Le Devoir

Encore possible de sauver le rire cet été ?

Un gros acteur de l’humour suisse tend la main au milieu québécois pour mettre sur pied un festival en remplaceme­nt de Juste pour rire

- ÉTIENNE PARÉ

Acteur de premier plan dans l’industrie du rire, le Suisse Grégoire Furrer juge « catastroph­ique » qu’il n’y ait pas de festival d’humour cet été à Montréal. Pour remplacer Juste pour rire, le producteur propose d’organiser en juillet une édition bonifiée d’Exclam, un petit festival d’humour qu’il a mis sur pied ici l’an dernier dans la métropole. Pour y parvenir en si peu de temps, il tend aujourd’hui la main au milieu de l’humour québécois.
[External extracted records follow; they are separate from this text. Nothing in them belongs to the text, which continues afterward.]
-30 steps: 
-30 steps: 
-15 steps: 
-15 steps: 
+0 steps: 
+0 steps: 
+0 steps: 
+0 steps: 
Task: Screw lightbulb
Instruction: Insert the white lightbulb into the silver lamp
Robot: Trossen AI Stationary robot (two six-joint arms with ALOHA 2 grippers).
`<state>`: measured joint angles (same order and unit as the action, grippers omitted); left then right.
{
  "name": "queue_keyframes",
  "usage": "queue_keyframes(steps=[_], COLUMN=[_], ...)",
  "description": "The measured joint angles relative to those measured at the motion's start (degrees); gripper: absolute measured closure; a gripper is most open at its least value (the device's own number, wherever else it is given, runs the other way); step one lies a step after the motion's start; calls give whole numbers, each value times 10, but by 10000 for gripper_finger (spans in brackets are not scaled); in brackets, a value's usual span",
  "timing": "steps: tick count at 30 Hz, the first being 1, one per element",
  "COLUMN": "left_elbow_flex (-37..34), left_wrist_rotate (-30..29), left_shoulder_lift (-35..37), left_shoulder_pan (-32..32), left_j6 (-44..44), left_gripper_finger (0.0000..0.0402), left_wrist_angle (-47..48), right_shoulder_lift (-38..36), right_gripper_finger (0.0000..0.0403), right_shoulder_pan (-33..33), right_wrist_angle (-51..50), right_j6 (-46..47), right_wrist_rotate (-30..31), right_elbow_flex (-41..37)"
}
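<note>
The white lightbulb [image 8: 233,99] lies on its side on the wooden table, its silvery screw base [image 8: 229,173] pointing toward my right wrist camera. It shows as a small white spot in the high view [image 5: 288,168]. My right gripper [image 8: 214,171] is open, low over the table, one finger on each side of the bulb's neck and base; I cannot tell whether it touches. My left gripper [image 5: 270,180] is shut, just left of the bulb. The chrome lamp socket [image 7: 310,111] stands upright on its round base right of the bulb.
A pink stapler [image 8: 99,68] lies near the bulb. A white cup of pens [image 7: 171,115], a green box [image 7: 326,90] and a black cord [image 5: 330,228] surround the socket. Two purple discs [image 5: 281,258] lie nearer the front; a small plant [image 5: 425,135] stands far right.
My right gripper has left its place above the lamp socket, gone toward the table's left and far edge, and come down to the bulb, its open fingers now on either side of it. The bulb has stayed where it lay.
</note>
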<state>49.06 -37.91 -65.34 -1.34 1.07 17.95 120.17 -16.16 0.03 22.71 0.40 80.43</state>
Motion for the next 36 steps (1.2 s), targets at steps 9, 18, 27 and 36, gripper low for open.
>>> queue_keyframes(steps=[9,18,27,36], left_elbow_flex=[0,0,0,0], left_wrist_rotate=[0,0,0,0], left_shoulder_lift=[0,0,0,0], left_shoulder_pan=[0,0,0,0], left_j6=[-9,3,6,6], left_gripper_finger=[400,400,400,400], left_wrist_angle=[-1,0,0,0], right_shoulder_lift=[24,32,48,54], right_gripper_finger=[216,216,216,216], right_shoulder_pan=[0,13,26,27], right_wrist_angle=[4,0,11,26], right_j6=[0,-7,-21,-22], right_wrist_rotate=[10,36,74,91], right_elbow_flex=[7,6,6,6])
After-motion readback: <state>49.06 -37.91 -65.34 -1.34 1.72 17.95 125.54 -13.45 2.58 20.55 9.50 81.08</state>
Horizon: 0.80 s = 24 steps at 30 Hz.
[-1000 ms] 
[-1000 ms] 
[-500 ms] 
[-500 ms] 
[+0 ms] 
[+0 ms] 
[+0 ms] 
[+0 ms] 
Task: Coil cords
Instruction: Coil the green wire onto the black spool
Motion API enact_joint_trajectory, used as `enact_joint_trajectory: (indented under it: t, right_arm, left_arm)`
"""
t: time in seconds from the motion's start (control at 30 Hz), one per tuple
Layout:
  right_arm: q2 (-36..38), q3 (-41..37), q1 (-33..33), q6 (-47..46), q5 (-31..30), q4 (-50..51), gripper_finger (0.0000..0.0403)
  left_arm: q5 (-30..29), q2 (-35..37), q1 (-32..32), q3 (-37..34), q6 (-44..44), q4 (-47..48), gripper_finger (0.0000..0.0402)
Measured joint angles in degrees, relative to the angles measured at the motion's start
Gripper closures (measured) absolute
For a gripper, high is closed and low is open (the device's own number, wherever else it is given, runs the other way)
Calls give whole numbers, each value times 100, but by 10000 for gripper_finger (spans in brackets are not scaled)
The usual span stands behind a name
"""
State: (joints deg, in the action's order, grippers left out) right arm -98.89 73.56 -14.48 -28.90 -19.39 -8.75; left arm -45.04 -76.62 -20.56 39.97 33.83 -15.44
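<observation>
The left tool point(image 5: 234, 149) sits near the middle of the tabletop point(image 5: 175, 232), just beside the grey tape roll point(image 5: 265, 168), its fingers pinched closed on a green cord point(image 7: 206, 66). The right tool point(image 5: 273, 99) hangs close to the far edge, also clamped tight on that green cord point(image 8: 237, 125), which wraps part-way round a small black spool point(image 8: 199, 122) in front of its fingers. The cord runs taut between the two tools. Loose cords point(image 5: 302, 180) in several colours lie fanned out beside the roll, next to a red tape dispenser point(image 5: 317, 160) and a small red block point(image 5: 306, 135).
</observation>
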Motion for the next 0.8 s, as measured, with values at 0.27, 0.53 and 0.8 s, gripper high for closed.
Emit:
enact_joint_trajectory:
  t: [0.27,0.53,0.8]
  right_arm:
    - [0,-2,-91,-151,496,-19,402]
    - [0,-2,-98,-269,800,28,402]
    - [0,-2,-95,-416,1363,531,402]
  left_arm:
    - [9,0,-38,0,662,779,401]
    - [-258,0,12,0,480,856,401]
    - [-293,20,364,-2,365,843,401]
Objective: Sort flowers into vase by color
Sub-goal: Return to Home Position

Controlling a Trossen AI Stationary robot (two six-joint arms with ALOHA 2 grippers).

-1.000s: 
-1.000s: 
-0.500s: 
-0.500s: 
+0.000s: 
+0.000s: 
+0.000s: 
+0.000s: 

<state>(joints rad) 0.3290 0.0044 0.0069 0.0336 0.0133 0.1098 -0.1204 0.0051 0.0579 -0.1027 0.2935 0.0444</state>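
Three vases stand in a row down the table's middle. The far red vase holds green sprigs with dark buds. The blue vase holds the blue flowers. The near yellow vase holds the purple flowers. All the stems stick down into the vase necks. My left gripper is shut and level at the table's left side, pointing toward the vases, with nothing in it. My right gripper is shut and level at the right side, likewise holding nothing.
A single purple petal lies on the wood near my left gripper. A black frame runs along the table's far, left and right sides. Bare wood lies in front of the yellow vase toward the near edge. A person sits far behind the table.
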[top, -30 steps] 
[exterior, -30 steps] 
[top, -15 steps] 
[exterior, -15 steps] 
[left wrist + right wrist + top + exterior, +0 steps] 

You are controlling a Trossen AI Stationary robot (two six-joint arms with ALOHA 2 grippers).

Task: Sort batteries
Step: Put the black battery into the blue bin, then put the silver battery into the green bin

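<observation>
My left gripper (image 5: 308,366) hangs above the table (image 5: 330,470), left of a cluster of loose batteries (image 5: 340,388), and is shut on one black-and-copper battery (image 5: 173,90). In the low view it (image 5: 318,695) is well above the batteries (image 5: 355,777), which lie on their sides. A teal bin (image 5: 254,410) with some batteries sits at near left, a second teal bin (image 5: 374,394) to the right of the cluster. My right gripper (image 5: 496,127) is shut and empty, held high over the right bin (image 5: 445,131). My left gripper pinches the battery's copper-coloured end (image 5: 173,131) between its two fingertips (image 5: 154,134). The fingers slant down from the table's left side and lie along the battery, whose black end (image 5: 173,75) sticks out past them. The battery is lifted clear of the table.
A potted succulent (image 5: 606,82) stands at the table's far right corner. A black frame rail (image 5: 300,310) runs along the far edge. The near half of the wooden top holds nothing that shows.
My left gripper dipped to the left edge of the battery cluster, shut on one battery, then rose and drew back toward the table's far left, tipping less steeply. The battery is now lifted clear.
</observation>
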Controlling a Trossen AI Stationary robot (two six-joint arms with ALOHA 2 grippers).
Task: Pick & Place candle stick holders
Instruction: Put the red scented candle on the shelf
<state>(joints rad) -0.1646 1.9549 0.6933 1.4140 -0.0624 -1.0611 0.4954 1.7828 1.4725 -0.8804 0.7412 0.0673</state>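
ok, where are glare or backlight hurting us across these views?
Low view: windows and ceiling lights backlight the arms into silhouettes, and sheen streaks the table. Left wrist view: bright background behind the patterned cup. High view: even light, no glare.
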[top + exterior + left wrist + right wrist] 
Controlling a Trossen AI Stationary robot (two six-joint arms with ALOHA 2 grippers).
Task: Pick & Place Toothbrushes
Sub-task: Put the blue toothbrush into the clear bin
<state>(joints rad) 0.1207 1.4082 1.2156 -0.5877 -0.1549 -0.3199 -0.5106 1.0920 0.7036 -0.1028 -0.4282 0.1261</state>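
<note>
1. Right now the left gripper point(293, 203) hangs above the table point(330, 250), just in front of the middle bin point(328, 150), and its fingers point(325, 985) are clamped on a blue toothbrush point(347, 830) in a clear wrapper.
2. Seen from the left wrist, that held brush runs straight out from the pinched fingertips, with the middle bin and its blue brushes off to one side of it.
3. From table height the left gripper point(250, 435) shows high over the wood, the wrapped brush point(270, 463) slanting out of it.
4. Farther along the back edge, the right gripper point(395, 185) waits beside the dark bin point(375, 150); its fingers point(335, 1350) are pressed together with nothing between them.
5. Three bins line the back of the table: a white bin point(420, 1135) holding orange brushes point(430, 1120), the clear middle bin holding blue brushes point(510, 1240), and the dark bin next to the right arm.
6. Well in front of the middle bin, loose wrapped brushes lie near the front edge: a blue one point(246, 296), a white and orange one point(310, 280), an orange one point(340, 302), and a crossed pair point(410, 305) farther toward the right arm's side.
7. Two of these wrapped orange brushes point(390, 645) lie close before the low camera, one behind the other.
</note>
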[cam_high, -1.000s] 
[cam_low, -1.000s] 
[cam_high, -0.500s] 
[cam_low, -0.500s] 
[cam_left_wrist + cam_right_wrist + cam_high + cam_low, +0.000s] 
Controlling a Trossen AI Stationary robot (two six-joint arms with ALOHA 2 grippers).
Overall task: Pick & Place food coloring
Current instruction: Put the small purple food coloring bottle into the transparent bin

« Il ne faut pas laisser passer un été sans événement d’humour à Montréal. Ce serait catastroph­ique pour Montréal, pour le Québec, mais aussi pour toute l’industrie de l’humour dans le monde. Trop de gens seraient laissés sur le carreau. Il y en a qui risquent de perdre bien plus qu’un été s’il n’y a pas de festival. Ils risquent de perdre un job, de perdre une vocation. En effet, arrêter un événement, ça ne prend que quelques minutes, mais en rebâtir un à partir de rien ensuite, ça peut prendre des décennies », a fait valoir Grégoire Furrer, en entrevue au Devoir.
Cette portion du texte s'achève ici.